*Task item:* Check every line of the data below for the string "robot", and copy the ones that hold it.

___ Data for this exercise

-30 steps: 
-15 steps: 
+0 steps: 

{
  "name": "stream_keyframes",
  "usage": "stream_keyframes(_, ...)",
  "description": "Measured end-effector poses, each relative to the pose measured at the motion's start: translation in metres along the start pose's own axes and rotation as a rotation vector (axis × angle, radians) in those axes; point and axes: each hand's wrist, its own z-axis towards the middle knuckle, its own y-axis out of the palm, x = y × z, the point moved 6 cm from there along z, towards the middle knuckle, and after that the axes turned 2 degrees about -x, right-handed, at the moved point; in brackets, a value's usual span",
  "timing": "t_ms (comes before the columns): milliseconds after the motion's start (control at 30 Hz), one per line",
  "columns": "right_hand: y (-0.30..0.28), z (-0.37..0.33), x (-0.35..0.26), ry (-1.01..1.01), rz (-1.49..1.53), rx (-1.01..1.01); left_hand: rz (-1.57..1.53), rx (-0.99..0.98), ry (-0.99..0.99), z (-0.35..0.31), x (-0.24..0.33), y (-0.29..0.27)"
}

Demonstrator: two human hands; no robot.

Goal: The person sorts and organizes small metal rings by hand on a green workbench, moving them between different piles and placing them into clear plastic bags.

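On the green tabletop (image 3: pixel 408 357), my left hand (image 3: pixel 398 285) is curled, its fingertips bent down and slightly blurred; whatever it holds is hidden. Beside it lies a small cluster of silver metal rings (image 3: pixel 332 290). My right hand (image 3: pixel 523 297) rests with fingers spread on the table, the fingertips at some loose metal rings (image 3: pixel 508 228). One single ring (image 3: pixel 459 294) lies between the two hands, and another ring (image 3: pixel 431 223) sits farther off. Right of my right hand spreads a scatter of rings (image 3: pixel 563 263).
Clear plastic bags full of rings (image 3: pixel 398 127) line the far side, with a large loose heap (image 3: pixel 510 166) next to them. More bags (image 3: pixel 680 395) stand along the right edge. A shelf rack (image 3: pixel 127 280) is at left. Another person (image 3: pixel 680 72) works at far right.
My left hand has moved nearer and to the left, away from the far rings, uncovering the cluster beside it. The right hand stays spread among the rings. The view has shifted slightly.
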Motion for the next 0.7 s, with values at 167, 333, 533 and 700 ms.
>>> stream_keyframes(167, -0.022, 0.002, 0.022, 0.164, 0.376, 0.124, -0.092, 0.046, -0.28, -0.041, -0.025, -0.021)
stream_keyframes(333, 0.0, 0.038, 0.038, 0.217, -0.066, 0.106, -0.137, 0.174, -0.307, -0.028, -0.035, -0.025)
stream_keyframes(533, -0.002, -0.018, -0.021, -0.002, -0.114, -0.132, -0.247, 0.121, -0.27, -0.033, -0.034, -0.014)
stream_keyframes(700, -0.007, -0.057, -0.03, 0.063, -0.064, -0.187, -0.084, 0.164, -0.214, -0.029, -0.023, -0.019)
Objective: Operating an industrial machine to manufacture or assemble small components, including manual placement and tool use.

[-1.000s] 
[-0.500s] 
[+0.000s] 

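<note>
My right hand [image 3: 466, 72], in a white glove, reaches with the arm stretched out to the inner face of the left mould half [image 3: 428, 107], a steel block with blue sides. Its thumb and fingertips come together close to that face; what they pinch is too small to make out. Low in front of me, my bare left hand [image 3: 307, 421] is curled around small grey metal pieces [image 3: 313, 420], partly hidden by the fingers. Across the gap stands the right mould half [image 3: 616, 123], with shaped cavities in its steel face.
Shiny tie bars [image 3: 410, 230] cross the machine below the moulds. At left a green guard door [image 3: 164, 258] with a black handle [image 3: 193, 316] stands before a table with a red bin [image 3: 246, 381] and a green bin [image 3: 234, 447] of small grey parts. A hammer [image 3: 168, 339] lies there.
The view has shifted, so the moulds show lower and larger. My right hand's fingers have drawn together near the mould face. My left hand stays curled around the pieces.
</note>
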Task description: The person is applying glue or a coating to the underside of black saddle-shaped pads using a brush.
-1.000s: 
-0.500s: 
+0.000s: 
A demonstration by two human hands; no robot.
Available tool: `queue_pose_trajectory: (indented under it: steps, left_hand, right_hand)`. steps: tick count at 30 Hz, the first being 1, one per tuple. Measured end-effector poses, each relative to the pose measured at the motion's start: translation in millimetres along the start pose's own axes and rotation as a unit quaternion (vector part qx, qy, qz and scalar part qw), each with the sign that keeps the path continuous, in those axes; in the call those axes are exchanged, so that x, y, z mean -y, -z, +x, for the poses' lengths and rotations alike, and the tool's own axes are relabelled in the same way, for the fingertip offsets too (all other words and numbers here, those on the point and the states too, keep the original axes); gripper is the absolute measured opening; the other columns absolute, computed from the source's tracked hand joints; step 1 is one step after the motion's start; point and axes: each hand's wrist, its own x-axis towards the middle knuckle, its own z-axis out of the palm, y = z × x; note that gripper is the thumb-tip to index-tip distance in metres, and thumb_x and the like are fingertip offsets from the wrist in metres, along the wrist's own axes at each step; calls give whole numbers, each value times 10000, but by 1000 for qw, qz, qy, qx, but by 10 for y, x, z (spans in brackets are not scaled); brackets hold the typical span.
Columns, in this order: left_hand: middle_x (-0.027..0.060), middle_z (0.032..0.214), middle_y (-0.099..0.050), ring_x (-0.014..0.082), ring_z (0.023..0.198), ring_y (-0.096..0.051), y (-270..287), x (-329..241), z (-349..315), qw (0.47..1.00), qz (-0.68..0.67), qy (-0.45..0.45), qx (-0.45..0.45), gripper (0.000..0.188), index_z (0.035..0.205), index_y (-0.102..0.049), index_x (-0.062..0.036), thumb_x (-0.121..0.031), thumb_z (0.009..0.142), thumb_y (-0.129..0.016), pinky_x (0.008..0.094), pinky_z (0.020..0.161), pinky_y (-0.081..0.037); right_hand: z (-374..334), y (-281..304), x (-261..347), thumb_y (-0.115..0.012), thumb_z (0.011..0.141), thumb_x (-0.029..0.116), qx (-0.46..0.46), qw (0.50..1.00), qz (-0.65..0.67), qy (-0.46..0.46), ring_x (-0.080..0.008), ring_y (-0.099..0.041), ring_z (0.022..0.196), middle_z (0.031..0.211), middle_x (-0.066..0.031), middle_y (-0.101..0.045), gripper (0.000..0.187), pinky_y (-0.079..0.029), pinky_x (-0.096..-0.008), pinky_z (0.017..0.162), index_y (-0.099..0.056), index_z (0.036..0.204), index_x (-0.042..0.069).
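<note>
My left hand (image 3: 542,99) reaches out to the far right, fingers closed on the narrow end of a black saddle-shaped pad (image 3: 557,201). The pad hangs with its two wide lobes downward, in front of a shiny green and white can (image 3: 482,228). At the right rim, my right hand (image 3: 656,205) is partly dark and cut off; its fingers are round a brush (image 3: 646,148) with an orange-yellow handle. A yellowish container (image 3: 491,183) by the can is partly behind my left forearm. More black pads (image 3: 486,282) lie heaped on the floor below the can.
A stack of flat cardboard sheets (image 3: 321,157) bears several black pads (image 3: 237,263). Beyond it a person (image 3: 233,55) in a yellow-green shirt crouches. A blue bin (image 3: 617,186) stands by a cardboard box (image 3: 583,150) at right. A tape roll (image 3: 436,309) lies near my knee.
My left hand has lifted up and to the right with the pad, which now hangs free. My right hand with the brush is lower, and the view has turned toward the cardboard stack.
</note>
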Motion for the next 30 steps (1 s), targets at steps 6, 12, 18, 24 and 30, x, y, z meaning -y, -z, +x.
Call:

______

*Response box:*
Demonstrator: two human hands; no robot.
A demonstration by two human hands; no robot.

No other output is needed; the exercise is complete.